What are cognitions?
A thought, piece of knowledge, emotion, belief, value, attitude, etc.
What are the three types of cognition?
Irrelevant, consonant, and dissonant.
What are irrelevant cognitions?
Cognitions that have nothing to do with one another. E.g., liking rainbows has nothing to do with knowing the cost of an iPhone.
What are consonant cognitions?
When two cognitions go together, we like them. E.g., I believe in civil rights, and I joined a civil rights group.
What are dissonant cognitions?
Cognitions that contradict or do not fit with one another. E.g., I believe in civil rights, but I hang out with racists.
What is dissonance?
An aversive state that people are motivated to reduce.
What is the basic model of dissonance?
Cognitions not consistent -> experience dissonance -> motivated to reduce dissonance -> make efforts to reduce dissonance -> consistency (consonance restored).
What dictates the strength of the dissonance?
The importance of the cognition.
How do people reduce dissonance?
Add consonant cognitions, change the attitude, change the behaviour, trivialize the cognitions.
What is the induced compliance paradigm?
The knob turning experiment.
- Control disliked the experiment.
- Those given $20 (significant amount) to convince someone it was fun didn’t enjoy the task
- Those given $1 (insignificant amount) to convince someone it was fun enjoyed the task.
Explain the results of the induced compliance paradigm.
In the $20 condition, people had an external reason for why they lied about how fun it was. In the $1 condition, they didn’t have any legitimate external reasoning, so this creates dissonance - in response they changed their attitudes.
What conditions give rise to dissonance?
Perception of choice, low external justification, and commitment to the cognition.
Do we love the things we suffer for? Or suffer for the things we love?
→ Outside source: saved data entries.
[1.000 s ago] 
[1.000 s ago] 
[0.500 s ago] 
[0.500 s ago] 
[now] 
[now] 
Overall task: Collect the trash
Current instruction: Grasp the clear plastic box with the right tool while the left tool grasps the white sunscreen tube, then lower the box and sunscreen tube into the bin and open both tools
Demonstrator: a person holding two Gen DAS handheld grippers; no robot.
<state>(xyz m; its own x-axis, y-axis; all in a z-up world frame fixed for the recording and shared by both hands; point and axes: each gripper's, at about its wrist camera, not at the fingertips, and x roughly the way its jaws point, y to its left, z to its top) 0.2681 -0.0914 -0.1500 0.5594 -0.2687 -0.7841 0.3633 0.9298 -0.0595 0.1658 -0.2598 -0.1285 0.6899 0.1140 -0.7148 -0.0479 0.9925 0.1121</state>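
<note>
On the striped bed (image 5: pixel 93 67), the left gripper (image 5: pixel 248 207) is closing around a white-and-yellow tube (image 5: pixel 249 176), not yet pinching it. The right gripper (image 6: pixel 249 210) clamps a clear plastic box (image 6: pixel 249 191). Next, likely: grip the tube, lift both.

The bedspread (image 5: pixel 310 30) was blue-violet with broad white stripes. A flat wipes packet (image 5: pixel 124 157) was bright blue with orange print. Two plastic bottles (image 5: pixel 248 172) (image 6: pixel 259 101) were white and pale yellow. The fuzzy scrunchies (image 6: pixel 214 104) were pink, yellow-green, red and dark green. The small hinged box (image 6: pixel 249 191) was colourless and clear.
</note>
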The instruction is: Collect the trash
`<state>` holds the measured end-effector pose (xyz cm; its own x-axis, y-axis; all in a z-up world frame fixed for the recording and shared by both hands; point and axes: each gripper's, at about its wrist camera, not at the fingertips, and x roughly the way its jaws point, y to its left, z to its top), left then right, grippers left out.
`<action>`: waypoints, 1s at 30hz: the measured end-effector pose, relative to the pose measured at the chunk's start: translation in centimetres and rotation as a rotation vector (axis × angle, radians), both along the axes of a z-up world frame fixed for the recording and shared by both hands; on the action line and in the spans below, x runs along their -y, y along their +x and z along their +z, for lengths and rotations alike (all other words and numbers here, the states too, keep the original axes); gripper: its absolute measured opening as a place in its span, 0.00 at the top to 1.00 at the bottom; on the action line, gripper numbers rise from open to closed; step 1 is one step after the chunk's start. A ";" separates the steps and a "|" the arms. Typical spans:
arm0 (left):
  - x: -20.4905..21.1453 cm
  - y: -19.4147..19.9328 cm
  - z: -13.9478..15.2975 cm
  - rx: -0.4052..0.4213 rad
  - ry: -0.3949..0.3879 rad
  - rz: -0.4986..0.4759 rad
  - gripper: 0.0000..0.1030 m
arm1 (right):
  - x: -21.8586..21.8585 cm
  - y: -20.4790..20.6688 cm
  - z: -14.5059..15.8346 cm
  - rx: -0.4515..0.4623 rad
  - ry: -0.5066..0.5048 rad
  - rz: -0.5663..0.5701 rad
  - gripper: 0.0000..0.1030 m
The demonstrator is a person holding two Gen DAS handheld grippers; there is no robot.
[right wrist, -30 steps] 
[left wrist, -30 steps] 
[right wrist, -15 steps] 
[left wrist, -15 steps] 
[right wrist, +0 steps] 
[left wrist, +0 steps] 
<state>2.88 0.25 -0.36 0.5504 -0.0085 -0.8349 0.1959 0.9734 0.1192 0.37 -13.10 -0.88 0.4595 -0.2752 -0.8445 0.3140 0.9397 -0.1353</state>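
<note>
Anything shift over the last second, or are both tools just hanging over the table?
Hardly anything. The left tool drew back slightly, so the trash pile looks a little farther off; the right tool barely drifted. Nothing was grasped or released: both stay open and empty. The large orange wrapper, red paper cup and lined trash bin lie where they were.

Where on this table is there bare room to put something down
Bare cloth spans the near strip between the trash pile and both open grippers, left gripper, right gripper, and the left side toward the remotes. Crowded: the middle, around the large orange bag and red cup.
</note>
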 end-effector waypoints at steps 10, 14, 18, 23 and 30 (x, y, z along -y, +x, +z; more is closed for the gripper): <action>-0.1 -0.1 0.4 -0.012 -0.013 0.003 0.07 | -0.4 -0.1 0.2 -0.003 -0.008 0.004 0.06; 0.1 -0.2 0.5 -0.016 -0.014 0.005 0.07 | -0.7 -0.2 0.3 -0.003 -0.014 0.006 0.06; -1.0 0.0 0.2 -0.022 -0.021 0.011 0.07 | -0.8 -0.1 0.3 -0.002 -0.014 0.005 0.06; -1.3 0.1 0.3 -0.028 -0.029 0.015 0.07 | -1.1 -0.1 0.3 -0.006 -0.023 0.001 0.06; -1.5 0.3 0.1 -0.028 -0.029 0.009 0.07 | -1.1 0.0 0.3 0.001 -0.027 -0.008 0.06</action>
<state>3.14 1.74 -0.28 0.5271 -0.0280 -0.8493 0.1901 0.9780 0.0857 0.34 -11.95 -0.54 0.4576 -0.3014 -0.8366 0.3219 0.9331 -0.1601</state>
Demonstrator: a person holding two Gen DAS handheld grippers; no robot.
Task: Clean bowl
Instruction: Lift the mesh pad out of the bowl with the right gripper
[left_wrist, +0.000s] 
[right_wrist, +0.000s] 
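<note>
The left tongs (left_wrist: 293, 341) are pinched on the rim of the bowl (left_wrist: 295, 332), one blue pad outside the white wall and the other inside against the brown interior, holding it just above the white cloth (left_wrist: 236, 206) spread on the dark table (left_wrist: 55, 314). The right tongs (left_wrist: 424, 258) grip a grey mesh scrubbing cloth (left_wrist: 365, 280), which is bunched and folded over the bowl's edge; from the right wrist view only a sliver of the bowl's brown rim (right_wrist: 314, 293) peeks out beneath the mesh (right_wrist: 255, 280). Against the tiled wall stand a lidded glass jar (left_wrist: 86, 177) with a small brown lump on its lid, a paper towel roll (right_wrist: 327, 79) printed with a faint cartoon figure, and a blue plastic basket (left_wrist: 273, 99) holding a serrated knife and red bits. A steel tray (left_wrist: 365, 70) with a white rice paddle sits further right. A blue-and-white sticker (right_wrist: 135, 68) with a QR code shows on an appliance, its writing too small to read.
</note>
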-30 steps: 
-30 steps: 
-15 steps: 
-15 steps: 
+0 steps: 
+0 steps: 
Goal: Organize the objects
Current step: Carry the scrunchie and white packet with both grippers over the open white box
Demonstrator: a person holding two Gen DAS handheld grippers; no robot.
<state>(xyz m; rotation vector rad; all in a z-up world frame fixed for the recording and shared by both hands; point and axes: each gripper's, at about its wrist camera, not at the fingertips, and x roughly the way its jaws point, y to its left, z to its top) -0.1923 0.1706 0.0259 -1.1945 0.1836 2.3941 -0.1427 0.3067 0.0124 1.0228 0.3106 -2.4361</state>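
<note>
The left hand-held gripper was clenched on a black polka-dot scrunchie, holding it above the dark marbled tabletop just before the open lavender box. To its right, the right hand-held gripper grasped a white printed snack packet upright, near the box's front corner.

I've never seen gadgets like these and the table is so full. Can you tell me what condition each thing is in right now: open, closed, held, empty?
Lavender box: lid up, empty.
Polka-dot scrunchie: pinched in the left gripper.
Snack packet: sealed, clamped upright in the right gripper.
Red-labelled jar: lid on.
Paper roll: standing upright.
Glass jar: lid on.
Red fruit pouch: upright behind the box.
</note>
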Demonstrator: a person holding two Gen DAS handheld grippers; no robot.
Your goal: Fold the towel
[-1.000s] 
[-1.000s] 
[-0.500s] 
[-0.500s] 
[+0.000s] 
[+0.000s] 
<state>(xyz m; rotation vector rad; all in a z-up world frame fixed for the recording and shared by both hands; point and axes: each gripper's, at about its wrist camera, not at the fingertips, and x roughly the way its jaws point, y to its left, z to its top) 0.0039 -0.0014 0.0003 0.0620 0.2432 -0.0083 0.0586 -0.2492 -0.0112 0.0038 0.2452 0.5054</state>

Probably both, but dissonance theory would suggest that we love the things we struggle for.
What is effort justification?
The more time, money, and effort you put into something, the more you have to justify why you like something.
What is minimal deterrence?
If you can get someone to stop doing something with minimal threat, then the person will think they stopped by choice - not threat.
What study by Aronson and Carlsmith (1963) supports the minimal deterrence implication?
The forbidden toy experiment. Mild threats made children actually lower their preference for the toy; they stopped playing with the toy, but had no strong justification for why.
What is an example of a real world (field study) dissonance phenomenon?
The Straw (1974) study with reserve officers training corp.